Homemade food vendors sue North Dakota over sale limitations

May 13, 2020 GMT

BISMARCK, N.D. (AP) — North Dakota homemade food vendors have sued the state health department over new rules they say restrict their sales.

Attorneys with the Institute for Justice are representing five plaintiffs in their case against the state, arguing that the new rules contradict a 2017 law intended to expand cottage food sales.

But state health officials say the cottage foods law needs to be clear on which types of food can be sold and that public health needs to be protected.

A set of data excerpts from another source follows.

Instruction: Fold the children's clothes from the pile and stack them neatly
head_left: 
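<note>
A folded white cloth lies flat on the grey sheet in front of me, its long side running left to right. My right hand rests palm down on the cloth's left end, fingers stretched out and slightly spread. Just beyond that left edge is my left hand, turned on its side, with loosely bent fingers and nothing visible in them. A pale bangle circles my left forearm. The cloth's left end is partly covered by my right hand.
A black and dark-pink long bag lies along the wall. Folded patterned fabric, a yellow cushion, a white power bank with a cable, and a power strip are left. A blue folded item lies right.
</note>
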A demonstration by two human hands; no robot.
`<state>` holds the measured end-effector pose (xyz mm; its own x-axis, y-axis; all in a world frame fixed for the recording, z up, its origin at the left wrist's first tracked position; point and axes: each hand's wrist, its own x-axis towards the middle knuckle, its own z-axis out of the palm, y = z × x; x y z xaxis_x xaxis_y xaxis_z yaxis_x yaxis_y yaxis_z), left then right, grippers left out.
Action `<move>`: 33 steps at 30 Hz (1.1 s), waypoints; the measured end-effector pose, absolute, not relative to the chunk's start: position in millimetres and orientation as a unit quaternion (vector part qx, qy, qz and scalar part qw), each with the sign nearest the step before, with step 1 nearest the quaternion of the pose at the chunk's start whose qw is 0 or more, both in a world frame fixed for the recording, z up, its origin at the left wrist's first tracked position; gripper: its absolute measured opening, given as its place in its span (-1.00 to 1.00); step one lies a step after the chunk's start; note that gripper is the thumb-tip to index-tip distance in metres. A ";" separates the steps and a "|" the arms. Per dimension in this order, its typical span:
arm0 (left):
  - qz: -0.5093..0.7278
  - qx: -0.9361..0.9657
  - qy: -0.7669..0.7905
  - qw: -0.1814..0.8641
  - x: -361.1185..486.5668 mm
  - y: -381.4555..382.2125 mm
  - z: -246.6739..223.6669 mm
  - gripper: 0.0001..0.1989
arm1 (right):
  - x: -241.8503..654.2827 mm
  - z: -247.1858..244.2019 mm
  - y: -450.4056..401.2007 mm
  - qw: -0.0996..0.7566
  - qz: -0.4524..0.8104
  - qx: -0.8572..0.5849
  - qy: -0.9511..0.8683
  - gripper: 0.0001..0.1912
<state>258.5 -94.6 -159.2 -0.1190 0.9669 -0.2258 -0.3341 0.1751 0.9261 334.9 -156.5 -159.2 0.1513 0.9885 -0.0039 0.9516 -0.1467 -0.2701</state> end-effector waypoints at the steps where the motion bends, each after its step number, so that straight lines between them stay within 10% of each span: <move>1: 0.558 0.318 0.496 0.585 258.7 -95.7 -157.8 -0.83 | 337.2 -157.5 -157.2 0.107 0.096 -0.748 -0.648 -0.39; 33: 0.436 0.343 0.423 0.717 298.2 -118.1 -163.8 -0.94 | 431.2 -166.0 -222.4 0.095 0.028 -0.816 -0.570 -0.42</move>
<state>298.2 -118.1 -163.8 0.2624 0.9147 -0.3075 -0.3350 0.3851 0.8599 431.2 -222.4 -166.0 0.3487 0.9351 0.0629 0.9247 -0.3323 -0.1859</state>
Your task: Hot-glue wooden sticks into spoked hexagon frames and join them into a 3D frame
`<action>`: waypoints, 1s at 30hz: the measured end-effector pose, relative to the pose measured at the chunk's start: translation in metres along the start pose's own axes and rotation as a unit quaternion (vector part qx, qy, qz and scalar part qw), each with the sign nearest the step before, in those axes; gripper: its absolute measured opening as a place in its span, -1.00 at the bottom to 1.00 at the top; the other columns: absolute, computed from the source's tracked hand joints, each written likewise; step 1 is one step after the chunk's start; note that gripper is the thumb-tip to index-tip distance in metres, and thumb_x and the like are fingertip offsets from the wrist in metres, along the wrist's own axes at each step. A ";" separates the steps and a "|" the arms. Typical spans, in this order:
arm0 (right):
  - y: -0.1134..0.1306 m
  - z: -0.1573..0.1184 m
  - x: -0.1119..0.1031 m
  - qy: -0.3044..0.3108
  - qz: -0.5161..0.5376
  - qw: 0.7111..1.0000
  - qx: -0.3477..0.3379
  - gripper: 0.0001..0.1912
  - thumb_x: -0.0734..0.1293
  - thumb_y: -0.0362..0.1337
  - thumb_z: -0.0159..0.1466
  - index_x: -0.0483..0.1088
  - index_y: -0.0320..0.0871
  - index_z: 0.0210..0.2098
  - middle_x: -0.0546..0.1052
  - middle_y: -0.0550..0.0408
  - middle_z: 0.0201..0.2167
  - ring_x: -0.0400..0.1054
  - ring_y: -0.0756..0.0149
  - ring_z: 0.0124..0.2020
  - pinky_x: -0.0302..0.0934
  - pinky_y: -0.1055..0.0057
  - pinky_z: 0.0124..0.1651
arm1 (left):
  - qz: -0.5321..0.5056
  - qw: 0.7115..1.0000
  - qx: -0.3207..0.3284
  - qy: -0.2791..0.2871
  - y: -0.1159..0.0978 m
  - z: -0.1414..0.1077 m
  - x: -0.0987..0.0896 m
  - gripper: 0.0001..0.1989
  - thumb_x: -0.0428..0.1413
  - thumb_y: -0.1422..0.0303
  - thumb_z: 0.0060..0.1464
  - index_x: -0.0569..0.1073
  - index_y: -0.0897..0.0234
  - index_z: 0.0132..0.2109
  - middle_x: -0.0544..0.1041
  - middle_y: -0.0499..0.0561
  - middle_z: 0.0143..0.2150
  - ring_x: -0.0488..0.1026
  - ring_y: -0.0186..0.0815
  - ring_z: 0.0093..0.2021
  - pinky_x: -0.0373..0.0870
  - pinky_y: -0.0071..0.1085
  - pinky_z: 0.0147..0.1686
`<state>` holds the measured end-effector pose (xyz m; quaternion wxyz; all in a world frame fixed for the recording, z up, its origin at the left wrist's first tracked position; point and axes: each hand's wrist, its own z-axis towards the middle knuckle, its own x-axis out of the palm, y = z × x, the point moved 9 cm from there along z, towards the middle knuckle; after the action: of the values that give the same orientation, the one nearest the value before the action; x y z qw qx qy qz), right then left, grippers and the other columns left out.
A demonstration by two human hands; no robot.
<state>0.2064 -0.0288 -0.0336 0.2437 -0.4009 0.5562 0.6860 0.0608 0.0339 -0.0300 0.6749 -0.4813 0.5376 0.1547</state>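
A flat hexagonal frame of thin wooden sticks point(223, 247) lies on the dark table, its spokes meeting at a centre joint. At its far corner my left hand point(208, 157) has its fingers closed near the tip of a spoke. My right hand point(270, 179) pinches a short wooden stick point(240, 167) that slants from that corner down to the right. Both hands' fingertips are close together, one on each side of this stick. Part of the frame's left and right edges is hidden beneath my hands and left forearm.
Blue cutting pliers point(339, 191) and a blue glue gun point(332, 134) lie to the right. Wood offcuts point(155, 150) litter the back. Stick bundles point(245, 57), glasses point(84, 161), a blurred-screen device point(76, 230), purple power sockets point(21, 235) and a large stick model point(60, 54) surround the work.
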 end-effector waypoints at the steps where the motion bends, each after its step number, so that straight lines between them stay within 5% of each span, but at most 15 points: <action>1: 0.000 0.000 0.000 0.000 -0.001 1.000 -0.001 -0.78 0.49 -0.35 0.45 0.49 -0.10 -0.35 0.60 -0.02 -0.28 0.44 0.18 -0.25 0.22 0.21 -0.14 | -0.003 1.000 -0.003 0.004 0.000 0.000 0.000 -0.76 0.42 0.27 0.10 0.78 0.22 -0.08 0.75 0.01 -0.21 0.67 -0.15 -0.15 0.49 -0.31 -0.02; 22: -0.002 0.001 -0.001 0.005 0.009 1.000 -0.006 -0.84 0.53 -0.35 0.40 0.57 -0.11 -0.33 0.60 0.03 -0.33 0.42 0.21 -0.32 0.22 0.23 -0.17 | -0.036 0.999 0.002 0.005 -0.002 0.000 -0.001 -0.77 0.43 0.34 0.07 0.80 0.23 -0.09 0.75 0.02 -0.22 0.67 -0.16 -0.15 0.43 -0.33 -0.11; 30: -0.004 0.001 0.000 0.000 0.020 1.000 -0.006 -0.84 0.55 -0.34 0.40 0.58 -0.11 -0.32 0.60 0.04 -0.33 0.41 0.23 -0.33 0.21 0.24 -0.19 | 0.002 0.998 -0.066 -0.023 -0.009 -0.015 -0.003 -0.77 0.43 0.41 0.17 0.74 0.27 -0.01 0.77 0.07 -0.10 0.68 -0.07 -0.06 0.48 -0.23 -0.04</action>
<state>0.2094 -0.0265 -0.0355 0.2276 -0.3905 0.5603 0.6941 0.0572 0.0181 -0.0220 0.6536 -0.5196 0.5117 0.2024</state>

The health department’s rules went into effect Jan. 1.

Meanwhile, cottage food vendors say the department’s limitations on what food can be sold hurts them financially, especially during the coronavirus pandemic.


“North Dakotans wanted food freedom, and the Legislature gave it to them, but now the department has taken it away, and as a result, hundreds if not thousands of people have lost a way to support their families and their farms,” Erica Smith, senior attorney at Institute for Justice, told the Bismarck Tribune in a report published Tuesday.

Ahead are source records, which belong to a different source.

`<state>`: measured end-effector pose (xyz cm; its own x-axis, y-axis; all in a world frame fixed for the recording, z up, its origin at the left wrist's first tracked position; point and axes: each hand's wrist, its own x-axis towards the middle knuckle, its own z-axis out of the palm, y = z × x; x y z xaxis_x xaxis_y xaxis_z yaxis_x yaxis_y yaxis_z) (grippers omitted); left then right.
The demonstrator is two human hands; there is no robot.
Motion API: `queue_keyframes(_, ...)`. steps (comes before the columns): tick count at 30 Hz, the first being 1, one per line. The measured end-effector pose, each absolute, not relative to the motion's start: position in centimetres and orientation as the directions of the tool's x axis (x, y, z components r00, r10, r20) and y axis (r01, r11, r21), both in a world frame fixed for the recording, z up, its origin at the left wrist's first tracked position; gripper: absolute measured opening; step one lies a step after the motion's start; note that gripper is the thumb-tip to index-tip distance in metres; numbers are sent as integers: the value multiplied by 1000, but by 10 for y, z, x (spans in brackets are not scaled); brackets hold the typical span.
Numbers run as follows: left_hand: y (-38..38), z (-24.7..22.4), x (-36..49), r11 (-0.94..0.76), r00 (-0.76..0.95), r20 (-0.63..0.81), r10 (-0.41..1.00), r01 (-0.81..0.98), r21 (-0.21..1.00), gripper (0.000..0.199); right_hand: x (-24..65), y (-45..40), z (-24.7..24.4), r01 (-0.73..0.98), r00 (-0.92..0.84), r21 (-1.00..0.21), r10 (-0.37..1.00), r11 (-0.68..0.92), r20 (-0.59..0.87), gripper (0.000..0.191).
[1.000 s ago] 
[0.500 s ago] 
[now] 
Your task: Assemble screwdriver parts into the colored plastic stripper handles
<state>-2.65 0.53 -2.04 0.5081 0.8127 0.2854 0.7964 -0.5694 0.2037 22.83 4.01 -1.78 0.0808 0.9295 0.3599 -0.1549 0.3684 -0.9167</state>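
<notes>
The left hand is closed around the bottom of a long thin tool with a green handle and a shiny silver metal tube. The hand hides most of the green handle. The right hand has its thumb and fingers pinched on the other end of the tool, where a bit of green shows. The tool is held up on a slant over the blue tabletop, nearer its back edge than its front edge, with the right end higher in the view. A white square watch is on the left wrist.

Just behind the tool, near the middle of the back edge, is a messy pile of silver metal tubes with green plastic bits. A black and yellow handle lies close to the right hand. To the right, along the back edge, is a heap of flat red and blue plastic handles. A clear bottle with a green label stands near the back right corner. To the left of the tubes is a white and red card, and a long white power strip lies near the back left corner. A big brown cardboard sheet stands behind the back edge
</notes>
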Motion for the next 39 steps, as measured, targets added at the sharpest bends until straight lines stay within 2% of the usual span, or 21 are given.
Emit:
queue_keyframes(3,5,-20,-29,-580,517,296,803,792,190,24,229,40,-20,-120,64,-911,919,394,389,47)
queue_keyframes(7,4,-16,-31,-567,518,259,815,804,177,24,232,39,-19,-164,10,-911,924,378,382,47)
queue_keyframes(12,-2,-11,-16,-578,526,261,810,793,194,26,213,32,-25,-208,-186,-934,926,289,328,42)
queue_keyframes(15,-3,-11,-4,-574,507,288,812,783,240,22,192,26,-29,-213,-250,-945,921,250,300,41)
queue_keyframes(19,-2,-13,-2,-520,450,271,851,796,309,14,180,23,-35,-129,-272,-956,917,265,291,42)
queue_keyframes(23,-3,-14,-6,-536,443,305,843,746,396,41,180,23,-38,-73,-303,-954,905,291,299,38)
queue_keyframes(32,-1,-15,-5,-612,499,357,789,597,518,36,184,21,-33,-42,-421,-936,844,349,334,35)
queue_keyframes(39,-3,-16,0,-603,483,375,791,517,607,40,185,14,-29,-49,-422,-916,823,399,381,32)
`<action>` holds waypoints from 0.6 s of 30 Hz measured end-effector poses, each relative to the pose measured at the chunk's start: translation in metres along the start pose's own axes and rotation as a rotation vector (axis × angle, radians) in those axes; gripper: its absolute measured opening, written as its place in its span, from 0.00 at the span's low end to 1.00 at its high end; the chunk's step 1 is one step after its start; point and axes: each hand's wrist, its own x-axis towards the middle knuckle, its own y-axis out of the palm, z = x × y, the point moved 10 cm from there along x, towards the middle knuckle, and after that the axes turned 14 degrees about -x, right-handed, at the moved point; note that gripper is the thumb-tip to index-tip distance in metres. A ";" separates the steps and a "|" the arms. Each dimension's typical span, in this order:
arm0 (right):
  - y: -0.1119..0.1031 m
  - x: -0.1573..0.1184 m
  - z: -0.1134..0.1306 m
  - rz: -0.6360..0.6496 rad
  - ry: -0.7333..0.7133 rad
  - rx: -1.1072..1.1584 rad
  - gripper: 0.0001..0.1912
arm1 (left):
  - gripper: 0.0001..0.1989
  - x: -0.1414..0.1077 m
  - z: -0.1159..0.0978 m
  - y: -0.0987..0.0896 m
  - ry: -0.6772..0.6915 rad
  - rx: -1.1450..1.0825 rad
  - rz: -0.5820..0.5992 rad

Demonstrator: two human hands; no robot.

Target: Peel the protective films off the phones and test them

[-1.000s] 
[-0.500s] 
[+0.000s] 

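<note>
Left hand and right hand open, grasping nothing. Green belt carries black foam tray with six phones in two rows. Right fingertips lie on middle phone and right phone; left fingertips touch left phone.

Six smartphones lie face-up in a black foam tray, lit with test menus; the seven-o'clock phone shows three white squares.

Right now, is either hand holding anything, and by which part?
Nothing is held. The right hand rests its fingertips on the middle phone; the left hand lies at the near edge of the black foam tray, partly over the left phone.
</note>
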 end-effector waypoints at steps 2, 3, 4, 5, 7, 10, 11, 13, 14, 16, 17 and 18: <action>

Cottage foods are typically homemade, baked or canned at home.

The plaintiffs filed their lawsuit in March in Burleigh County to overturn the health department’s rules, which allow only shelf-stable foods, such as snack foods and desserts, as well as perishable baked goods and raw poultry, according to Smith’s interpretation.

Plaintiff Summer Joy Peterson, who farms near New Leipzig, said the rules have not only limited what she can sell but also made what’s allowed for sale more ambiguous.

The family now sells breads, fruit pies, some cookies and eggs. But because of the rules, they no longer sell low-acid, pressure-canned food such as corn, beans, peas, vegetables soups and a specialty mustard corn relish.

“People need food, and they’re not being able to find it easily in the grocery stores,” Peterson said.

The health department declined to comment while litigation is pending.

But state health officials will seek dismissing the claims brought against them, arguing that the plaintiffs haven’t exhausted their administrative remedies, the newspaper reported.

Smith, however, said that’s “an insulting argument,” given the public’s strong opposition to the rules in the hearing and comment process.